Çağdaş düşünceli aydınların benimsedikleri "Küresel İnsan" kimliği bilincine ulaşmak kolay olmamıştır. Tarihin akışı içinde, yerleşik düzene geçilmesini sağlayan tarım devriminden beri, sömüren ve sömürülenler hep var olmuş, kölelik olgusu ayırımcılığın ilk somut örneği olarak binlerce yıl sürdürülmüştür.

Sokrat’tan beri gerçekçi bilginlerce, "Kendini Tanı" (Nosce Teipsum), çağırısı yapılan insan soyunun, özbenliğine yönelerek yapay farklılıkları gidermesi gerekirken, düzenden çıkarı olanların dayattıkları ayırımcılıklarla güçsüzler dışlanıp aşağılanarak, emeklerinin sömürülmesine göz yumulmuştur. Ekonomik güç sahipleri hiç bir dönemde kendilerini destekleyen işbirlikçiler bulmakta güçlük çekmemişlerdir. Aristoteles bile, "Alt türler doğuştan köledir, onlar için en iyi olan da, bir efendinin hâkimiyeti altında olmaktır; kölelerden yararlanmak evcil hayvanlardan yararlanmaktan pek farklı değildir..." diyerek sömürücü düzene destek olmuştur.

Günümüzde de, Neo-Liberalizm diye tanımlanan sömürü düzeni, çıkarlarını korumak için sermayenin etkinliğini küreselleştirirken, bilimsel gerçekleri dışlayıp, ulusal devletlerde yapay ayırımcılıklar yaratmakta, yakın zamanlara kadar sorunsuz yaşayan insanları bilimsel dayanağı olmayan nitelemelerle birbirlerine düşman topluluklar haline getirmektedir.

Son dönemde ülkemizin sözde siyasetçileri de bilimsel gerçeklerden uzak bir tutum içinde sömürücü güçlerin dayattığı ayırımcı uygulamalara ortam hazırlamaktadırlar.

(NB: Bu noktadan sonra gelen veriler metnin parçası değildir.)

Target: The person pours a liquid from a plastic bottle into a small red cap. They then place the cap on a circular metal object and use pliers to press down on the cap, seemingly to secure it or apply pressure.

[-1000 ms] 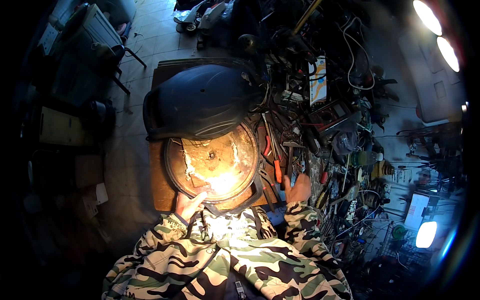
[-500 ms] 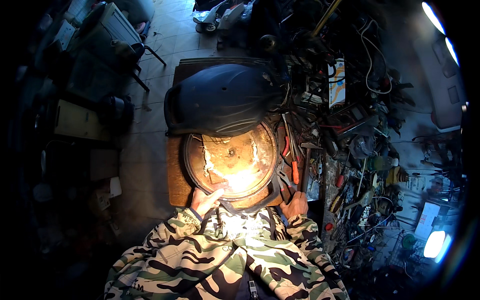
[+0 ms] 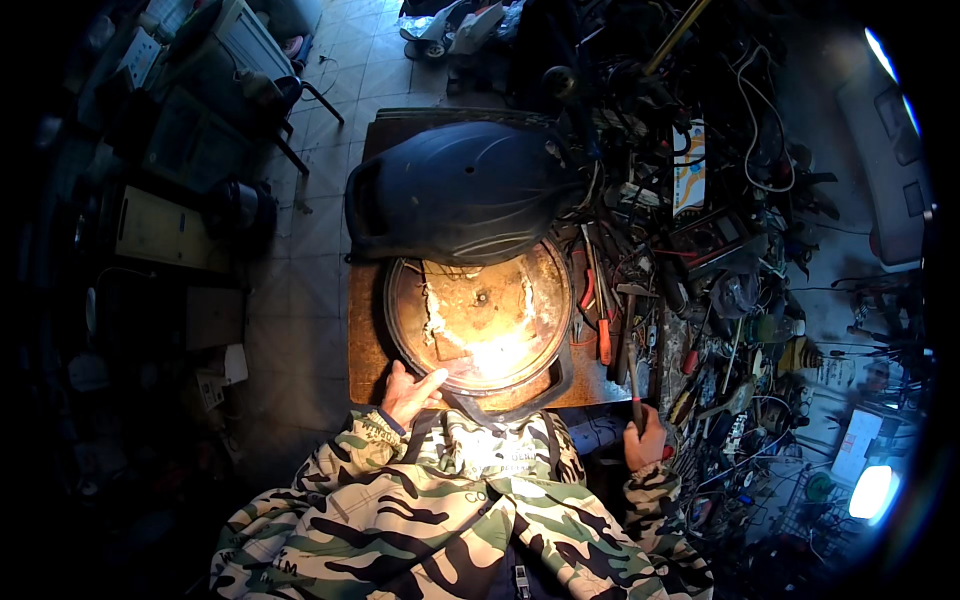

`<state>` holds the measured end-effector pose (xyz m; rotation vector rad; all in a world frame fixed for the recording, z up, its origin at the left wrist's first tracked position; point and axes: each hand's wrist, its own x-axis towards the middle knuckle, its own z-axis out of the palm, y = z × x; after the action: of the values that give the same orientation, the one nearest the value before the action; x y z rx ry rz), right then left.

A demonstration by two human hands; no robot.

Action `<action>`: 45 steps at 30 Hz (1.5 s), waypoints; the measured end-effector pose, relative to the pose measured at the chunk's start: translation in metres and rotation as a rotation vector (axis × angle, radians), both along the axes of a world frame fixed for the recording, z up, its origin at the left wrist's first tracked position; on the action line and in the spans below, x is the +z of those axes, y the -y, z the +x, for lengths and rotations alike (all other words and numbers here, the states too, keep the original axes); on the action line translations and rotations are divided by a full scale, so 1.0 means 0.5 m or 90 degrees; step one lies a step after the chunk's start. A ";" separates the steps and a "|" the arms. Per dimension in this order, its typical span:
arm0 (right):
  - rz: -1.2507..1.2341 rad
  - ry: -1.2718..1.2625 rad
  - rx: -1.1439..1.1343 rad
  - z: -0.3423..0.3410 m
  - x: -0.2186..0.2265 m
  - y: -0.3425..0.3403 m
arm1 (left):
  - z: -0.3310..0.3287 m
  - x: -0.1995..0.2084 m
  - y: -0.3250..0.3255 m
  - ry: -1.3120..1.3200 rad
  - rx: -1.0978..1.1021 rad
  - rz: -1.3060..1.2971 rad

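A round, shallow pan (image 3: 480, 325) with a scorched, brownish inside and ragged white strips lies brightly lit before me. It looks like part of an electric griddle. Behind it, a dark, ribbed plastic cover (image 3: 460, 195) overlaps its far rim. My left hand (image 3: 405, 393) grips the pan's near left edge, thumb stretched over the rim and the other fingers partly hidden. To the right, my right hand (image 3: 645, 440) is closed around the lower end of what looks like a hammer (image 3: 631, 350), its head pointing away from me.
Under the pan is a wooden tabletop (image 3: 365, 350). Red-handled pliers (image 3: 588, 288) and an orange-handled screwdriver (image 3: 604, 340) lie beside it. Tangled tools, cables and a multimeter (image 3: 712, 232) crowd the right side. A tiled floor (image 3: 310, 260) lies to the left, with a chair behind.
My right hand has moved right, away from the pan, with the hammer handle swinging along in it. My left hand stays at the pan's rim. The whole view has shifted slightly.
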<state>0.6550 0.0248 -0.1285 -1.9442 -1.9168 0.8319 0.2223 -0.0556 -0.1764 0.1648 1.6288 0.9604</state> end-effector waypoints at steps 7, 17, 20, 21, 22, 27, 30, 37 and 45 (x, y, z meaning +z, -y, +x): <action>-0.349 -0.823 -0.144 -0.200 0.076 0.001 | -0.022 -0.038 -0.003 -0.224 -0.134 0.010; -0.627 -0.855 -0.062 -0.361 -0.041 0.028 | -0.019 -0.033 -0.011 -0.169 -0.086 0.055; -0.701 -0.913 -0.091 -0.371 -0.044 0.021 | -0.015 -0.034 -0.009 -0.170 -0.077 0.062; -0.702 -0.921 -0.093 -0.369 -0.053 0.026 | -0.015 -0.032 -0.011 -0.162 -0.076 0.067; -0.704 -0.929 -0.096 -0.370 -0.059 0.030 | -0.015 -0.030 -0.012 -0.155 -0.076 0.072; -0.705 -0.914 -0.093 -0.379 -0.065 0.029 | -0.018 -0.043 -0.008 -0.170 -0.082 0.066; -0.705 -0.922 -0.071 -0.387 -0.052 0.018 | -0.016 -0.041 -0.010 -0.177 -0.084 0.079; -0.695 -0.933 -0.071 -0.391 -0.065 0.024 | -0.016 -0.036 -0.014 -0.192 -0.095 0.108; -0.738 -0.935 -0.035 -0.399 -0.052 0.011 | -0.018 -0.047 -0.005 -0.209 -0.106 0.088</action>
<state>0.4556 0.0193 -0.1546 -0.8628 -0.4078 2.6198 0.2133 -0.0532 -0.1998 0.5693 1.8124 0.9522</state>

Hiç bir bilimsel gerçeğe dayanmayan alt kimlik, üst kimlik tartışmaları bunun kanıtı olup, lâfebeliki olmaktan öte bir anlam taşımadan insanlara dayatılmaya çalışılan us dışı nitelemelerdir.

Konu gerçekçi açıdan değerlendirilirse, tüm insanlar gibi yurdumuz insanlarının içindeki istek de, öncelikle bulunduğu çevrede yadırganmayıp, Lâtince deyimde belirtildiği gibi, "Unus ex multis" (Çoğunluktan biri) olduğunun kabullenilmesidir. Mutlaka ve en küçük ödün verilmeden saygı gösterilmesi gereken şey, insanların inançları, renkleri, sayısal önemleri ne olursa olsun; kadın, erkek, çocuk bütün insanların onurudur. Jeremy Bentham (1748–1832)’ın, iki yüzyıla yakın zaman önce belirttiği gibi, "Hiç bir haksızlık küçük, hiç bir insan önemsiz değildir". Toplumdaki herkes, var olan uygarlıktan dışlanmış olduğu duygusuna kapılmadan, kendine özgü niteliklere saygı duyulduğunu algılamalı, geçmişine özlem duymadan ortak geleceğe umutla bakmalıdır.

Bilimsel verilere göre de Yerküre, hiç bir özel ırka, hiç bir özel ulusa, ya da, inanç zümresine değil, Doğa ile uyum içinde yaşamayı sürdürebilecek tüm insanlara ait olduğu zaman var olarak kalabilir.

Bütün değerlerin kaynağı olan Doğa ile yeni değerleri üreten emeği talan etmek ve sömürmek, giderek sayıları artan bireysel ve kitlesel başkaldırılara neden olarak, anarşinin de küreselleşmesiyle sonuçlanmıştır.

Sömürücü güçlerin tekeller kurarak koşullandırmaya ve denetim altına almaya çalıştıkları mediada, gerçekleri yansıtan yürekli insanların çabaları gelecek için, tek umut kaynağı olarak görülmektedir.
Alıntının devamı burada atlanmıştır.